Problem statement: Your response should consist of the records, reproduced exactly.

Available records:

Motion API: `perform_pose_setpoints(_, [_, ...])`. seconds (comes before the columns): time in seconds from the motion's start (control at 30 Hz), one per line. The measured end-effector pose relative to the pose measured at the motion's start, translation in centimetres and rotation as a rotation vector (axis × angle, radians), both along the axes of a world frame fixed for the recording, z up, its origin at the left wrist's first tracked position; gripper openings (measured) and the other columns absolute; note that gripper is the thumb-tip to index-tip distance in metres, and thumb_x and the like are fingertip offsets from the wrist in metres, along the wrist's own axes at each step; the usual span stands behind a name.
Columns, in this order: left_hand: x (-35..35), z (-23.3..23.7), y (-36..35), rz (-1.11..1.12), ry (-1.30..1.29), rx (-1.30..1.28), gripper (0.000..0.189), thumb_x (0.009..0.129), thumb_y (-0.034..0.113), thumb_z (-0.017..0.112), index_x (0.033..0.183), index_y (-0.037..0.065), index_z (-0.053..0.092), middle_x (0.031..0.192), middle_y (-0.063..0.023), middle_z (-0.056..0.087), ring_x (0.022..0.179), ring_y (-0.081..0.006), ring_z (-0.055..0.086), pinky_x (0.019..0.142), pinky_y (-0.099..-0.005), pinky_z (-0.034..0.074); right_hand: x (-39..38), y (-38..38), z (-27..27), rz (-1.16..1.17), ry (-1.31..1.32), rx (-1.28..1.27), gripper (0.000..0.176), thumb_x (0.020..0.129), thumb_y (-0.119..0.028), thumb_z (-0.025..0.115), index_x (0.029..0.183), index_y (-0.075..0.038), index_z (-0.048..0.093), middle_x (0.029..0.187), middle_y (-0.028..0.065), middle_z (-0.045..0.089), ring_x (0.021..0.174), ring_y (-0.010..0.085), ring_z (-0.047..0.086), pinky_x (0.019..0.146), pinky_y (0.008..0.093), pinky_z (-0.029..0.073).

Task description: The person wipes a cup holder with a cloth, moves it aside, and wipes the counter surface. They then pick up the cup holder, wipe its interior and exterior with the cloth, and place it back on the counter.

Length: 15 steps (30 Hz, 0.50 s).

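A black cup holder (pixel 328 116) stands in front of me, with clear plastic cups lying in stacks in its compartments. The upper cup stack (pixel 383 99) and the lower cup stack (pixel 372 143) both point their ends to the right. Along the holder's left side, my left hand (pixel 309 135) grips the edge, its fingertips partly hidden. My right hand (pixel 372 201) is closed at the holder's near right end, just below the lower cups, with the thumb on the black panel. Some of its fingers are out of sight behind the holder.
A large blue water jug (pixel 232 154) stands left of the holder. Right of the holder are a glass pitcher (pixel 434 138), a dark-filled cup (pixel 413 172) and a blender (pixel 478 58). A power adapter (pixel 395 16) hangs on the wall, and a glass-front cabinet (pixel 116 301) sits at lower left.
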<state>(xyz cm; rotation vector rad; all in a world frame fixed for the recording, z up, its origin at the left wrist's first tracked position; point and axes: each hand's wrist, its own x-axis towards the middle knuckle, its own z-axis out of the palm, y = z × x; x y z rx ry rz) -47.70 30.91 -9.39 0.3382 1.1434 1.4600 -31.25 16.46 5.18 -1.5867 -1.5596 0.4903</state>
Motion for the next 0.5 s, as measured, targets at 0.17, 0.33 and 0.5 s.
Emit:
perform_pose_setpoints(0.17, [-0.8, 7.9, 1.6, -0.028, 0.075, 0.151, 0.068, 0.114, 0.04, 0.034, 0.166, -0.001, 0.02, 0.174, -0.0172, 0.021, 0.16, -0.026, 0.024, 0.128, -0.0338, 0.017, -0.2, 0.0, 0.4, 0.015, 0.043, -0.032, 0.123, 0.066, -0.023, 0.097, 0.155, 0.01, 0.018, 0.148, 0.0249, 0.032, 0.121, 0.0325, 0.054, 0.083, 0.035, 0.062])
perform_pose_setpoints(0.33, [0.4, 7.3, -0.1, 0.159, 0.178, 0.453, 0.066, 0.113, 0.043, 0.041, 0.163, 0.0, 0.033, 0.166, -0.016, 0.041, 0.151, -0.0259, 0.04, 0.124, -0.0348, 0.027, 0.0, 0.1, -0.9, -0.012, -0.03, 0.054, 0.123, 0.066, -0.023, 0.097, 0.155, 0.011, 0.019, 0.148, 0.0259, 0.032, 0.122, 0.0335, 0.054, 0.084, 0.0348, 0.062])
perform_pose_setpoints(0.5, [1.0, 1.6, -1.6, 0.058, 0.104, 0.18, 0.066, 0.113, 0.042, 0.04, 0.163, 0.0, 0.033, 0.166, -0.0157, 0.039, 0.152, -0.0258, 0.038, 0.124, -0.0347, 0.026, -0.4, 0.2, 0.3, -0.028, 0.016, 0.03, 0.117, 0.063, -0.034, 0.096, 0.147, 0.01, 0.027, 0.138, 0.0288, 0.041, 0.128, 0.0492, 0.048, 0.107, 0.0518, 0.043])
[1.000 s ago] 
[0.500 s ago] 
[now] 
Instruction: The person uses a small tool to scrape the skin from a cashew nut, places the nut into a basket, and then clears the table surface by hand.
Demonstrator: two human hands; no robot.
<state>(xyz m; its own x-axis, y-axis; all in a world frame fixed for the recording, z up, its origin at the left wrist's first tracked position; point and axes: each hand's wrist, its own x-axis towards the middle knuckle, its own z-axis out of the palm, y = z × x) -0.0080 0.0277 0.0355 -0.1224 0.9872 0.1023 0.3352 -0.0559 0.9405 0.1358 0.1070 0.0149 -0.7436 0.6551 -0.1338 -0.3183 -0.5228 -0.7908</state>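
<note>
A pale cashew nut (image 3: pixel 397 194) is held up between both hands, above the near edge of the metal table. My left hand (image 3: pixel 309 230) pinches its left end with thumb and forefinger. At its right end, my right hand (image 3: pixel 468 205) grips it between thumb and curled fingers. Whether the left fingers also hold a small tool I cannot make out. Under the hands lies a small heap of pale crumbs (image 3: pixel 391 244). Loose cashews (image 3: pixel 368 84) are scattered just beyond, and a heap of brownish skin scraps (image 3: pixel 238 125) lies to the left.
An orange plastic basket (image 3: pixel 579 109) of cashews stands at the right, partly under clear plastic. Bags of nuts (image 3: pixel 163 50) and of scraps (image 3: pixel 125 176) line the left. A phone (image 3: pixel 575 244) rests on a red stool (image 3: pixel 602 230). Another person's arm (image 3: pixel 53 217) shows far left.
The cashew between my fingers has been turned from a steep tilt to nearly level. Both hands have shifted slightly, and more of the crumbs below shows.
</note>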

Finished task:
Motion API: `perform_pose_setpoints(_, [_, ...])`. seconds (comes before the columns): time in seconds from the motion's start (control at 30 Hz), one per line. The measured end-effector pose relative to the pose measured at the motion's start, translation in centimetres and rotation as a rotation vector (axis × angle, radians), both along the axes of a world frame fixed for the recording, z up, its origin at the left wrist's first tracked position; gripper openings (measured) and the other columns absolute; note that gripper is the thumb-tip to index-tip distance in metres, and thumb_x and the like are fingertip offsets from the wrist in metres, along the wrist's own axes at each step; the usual span stands behind a name.
Columns, in this order: left_hand: x (-35..35), z (-23.3..23.7), y (-36..35), rz (-1.11..1.12), ry (-1.30..1.29), rx (-1.30..1.28), gripper (0.000..0.189), thumb_x (0.009..0.129), thumb_y (-0.034..0.113), thumb_z (-0.017..0.112), index_x (0.033..0.183), index_y (-0.037..0.065), index_z (-0.053..0.092), middle_x (0.031..0.192), middle_y (-0.063..0.023), middle_z (-0.056..0.087), ring_x (0.022..0.179), ring_y (-0.081..0.006), ring_z (-0.055..0.086), pinky_x (0.019..0.142), pinky_y (-0.099..-0.005), pinky_z (-0.034..0.074); right_hand: x (-39..38), y (-38..38), z (-27..27), rz (-1.16..1.17), ry (-1.31..1.32), rx (-1.28..1.27), gripper (0.000..0.176), thumb_x (0.020..0.129), thumb_y (-0.119..0.028), thumb_z (-0.025..0.115), index_x (0.029..0.183), index_y (-0.075..0.038), index_z (-0.048..0.093), middle_x (0.029..0.187), middle_y (-0.028..0.065), middle_z (-0.045..0.089), ring_x (0.021..0.174), ring_y (-0.010..0.085), ring_z (-0.047..0.086), pinky_x (0.019..0.146), pinky_y (0.008..0.093), pinky_z (-0.029..0.073).

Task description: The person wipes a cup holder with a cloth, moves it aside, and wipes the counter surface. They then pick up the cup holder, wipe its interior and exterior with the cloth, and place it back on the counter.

Length: 15 steps (30 Hz, 0.50 s).

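A black cup holder (pixel 328 116) stands in front of me, with clear plastic cups lying in stacks in its compartments. The upper cup stack (pixel 383 99) and the lower cup stack (pixel 372 143) both point their ends to the right. Along the holder's left side, my left hand (pixel 309 135) grips the edge, its fingertips partly hidden. My right hand (pixel 372 201) is closed at the holder's near right end, just below the lower cups, with the thumb on the black panel. Some of its fingers are out of sight behind the holder.
A large blue water jug (pixel 232 154) stands left of the holder. Right of the holder are a glass pitcher (pixel 434 138), a dark-filled cup (pixel 413 172) and a blender (pixel 478 58). A power adapter (pixel 395 16) hangs on the wall, and a glass-front cabinet (pixel 116 301) sits at lower left.
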<state>(xyz cm; rotation vector rad; all in a world frame fixed for the recording, z up, its origin at the left wrist's first tracked position; point and axes: each hand's wrist, its own x-axis towards the middle knuckle, its own z-axis out of the palm, y = z × x; x y z rx ry rz) -47.70 30.91 -9.39 0.3382 1.1434 1.4600 -31.25 16.46 5.18 -1.5867 -1.5596 0.4903</state>
Motion for the next 0.5 s, as measured, targets at 0.17, 0.33 and 0.5 s.
Emit:
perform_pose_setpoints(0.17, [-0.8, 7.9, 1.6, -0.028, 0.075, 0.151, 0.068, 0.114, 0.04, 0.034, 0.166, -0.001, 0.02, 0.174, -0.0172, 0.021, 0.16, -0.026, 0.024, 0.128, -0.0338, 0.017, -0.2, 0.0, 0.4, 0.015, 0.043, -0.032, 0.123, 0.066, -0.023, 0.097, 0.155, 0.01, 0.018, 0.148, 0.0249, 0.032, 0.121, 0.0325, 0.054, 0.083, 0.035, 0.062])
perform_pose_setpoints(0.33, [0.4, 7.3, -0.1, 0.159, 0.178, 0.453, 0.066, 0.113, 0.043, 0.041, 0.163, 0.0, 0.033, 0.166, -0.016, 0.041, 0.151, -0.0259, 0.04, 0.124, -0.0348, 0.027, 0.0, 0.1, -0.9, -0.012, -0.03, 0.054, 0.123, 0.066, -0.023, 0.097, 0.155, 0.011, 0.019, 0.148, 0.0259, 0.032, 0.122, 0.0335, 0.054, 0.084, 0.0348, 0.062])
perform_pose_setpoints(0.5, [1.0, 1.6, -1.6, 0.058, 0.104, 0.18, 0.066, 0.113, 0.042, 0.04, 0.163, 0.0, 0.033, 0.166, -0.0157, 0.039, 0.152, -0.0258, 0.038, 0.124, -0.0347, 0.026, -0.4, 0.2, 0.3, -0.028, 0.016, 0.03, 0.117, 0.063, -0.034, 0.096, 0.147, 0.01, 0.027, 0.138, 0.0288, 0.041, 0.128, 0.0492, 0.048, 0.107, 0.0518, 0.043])
[1.000 s ago] 
[0.500 s ago] 
[now] 
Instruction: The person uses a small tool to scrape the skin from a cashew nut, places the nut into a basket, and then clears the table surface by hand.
Demonstrator: two human hands; no robot.
<state>(xyz m; its own x-axis, y-axis; all in a world frame fixed for the recording, z up, its origin at the left wrist's first tracked position; point and axes: each hand's wrist, its own x-axis towards the middle knuckle, its own z-axis out of the palm, y = z × x) -0.0080 0.0277 0.0355 -0.1224 0.9872 0.1023 0.3352 -0.0559 0.9405 0.1358 0.1070 0.0149 -0.7436 0.6551 -0.1338 -0.3183 -0.5228 -0.7908</state>
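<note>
A pale cashew nut (image 3: pixel 397 194) is held up between both hands, above the near edge of the metal table. My left hand (image 3: pixel 309 230) pinches its left end with thumb and forefinger. At its right end, my right hand (image 3: pixel 468 205) grips it between thumb and curled fingers. Whether the left fingers also hold a small tool I cannot make out. Under the hands lies a small heap of pale crumbs (image 3: pixel 391 244). Loose cashews (image 3: pixel 368 84) are scattered just beyond, and a heap of brownish skin scraps (image 3: pixel 238 125) lies to the left.
An orange plastic basket (image 3: pixel 579 109) of cashews stands at the right, partly under clear plastic. Bags of nuts (image 3: pixel 163 50) and of scraps (image 3: pixel 125 176) line the left. A phone (image 3: pixel 575 244) rests on a red stool (image 3: pixel 602 230). Another person's arm (image 3: pixel 53 217) shows far left.
The cashew between my fingers has been turned from a steep tilt to nearly level. Both hands have shifted slightly, and more of the crumbs below shows.
</note>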

Output is finished, and nothing else is required.